After locating the line that contains "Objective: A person", output that line and each one following it, exactly, to the end of the entries. No pictures.

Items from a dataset
'''

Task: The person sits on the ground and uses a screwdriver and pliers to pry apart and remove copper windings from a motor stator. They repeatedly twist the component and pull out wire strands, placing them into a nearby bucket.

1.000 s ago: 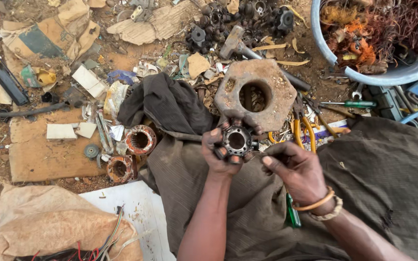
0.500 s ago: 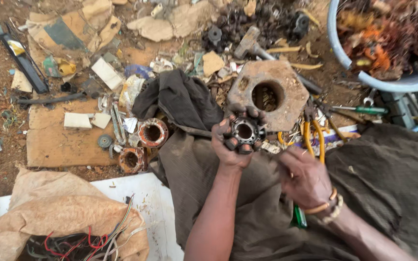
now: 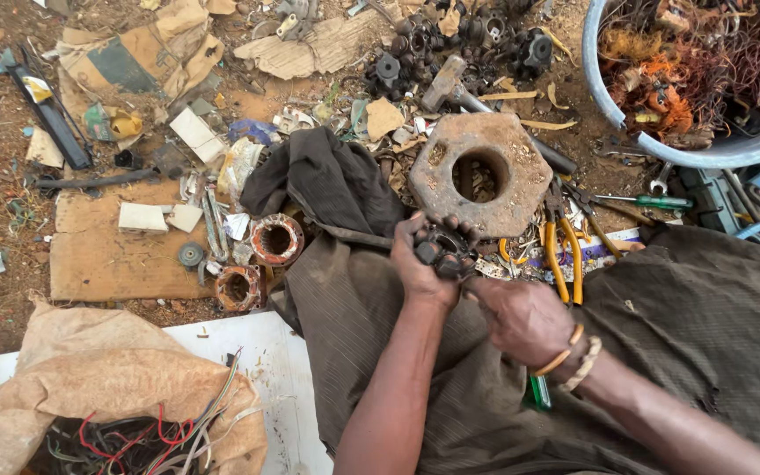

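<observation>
The left hand (image 3: 424, 264) is clamping a dark motor stator (image 3: 446, 251) just below the rusty holed block (image 3: 483, 171), while the right hand (image 3: 525, 321) is gripping a green-handled tool (image 3: 538, 391) against it, seemingly prying windings loose, needing steady leverage next.

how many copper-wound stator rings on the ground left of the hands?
2. One stator ring lies at the edge of the dark cloth; the other sits just below-left of it, by the cardboard sheet. More may be hidden under the cloth or scrap.

Rust-brown block (image 3: 450, 176) — yellow-handled pliers (image 3: 565, 255) — olive cloth (image 3: 371, 308).
</observation>
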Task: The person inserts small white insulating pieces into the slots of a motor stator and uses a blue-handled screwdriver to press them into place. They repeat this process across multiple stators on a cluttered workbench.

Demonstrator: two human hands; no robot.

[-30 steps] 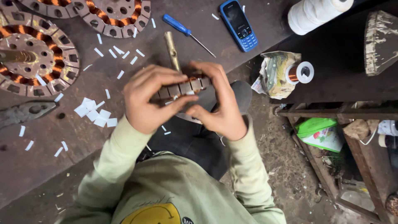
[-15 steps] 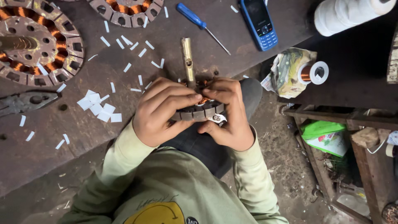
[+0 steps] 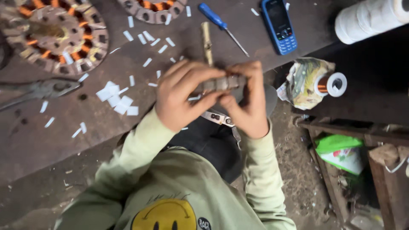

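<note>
Centrally, both hands grip one metal part above the bench edge.
Part: stator [image 3: 221, 83], a grey, ribbed metal piece, blurred; only its rim shows between the fingers.
Axis: its visible long side runs left to right, roughly level, ends toward each hand.
Left hand [image 3: 184, 96]: closed over the stator's left half, fingers wrapped across the top.
Right hand [image 3: 249, 102]: closed on the right end, thumb beneath, fingers on top.
Position: over the lap, just off the bench [image 3: 51, 127], in front of a brass rod [image 3: 207, 40].
Surroundings: screwdriver [image 3: 221, 25], phone [image 3: 279, 25], paper slips [image 3: 117, 100], wound stators [image 3: 55, 36], pliers [image 3: 40, 90], wire spool [image 3: 331, 84].
</note>
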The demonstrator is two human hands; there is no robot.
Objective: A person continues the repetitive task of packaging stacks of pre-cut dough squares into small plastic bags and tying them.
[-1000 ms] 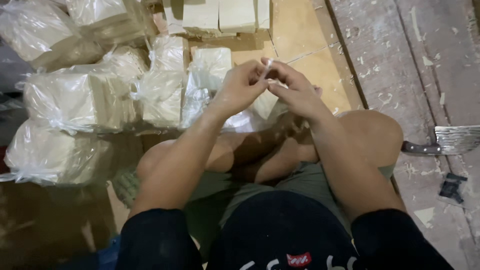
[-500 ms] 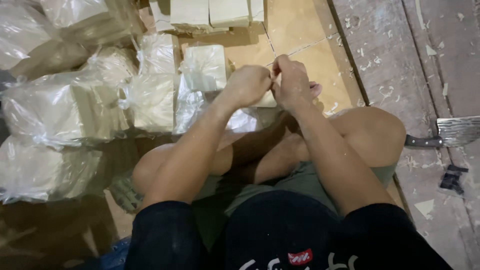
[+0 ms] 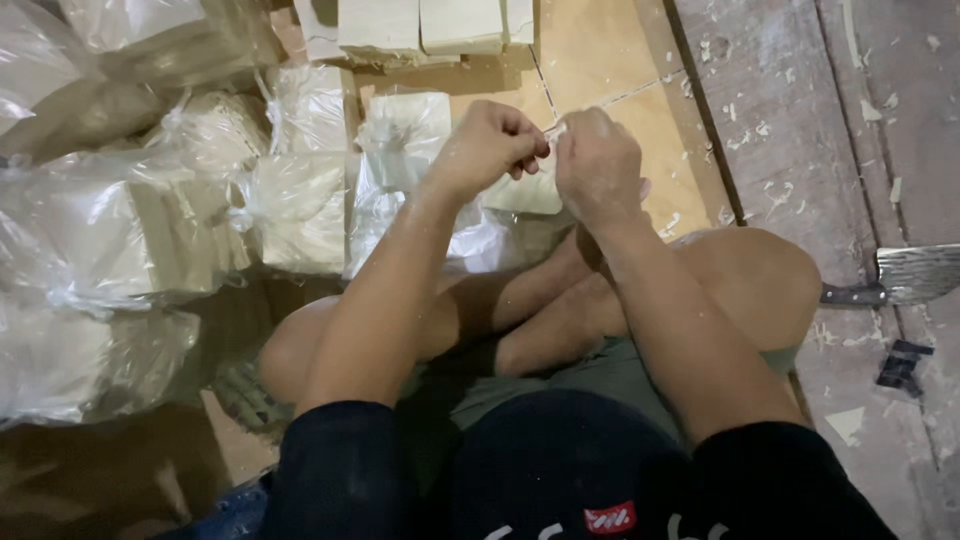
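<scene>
The left hand and the right hand are raised side by side above the person's crossed legs, both pinched shut on the twisted neck of a clear plastic bag holding a pale block. The neck runs across between the fingertips, roughly left to right, and the bag hangs directly beneath them, equally near to each hand. More bagged blocks lie on the tiled floor to the left; a wide-bladed scraper rests well apart on the right.

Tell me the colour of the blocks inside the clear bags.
Pale cream blocks, seen through the bags in the head view.
</scene>
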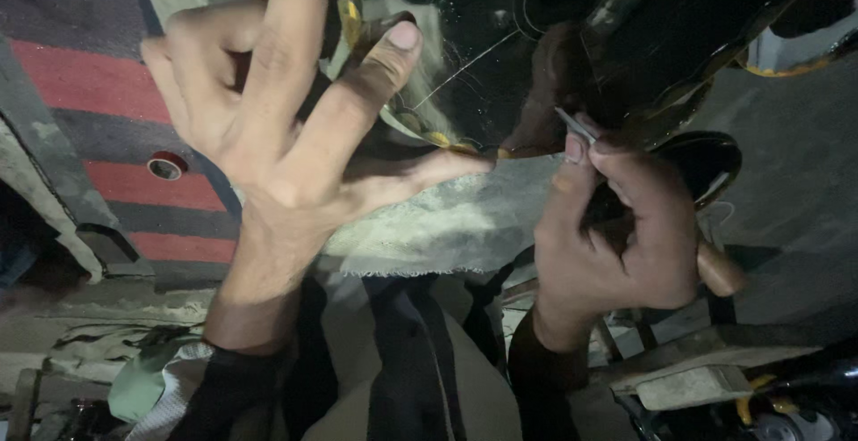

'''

RESULT:
Objective: A person continues the repetitive task of packaging stacks of pre-cut dough squares into small plastic bags and tying them.
[-1000 ms] 
[-500 ms] 
[+0 ms] 
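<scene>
The left hand and the right hand are raised side by side above the person's crossed legs, both pinched shut on the twisted neck of a clear plastic bag holding a pale block. The neck runs across between the fingertips, roughly left to right, and the bag hangs directly beneath them, equally near to each hand. More bagged blocks lie on the tiled floor to the left; a wide-bladed scraper rests well apart on the right.

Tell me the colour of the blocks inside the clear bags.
Pale cream blocks, seen through the bags in the head view.
</scene>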

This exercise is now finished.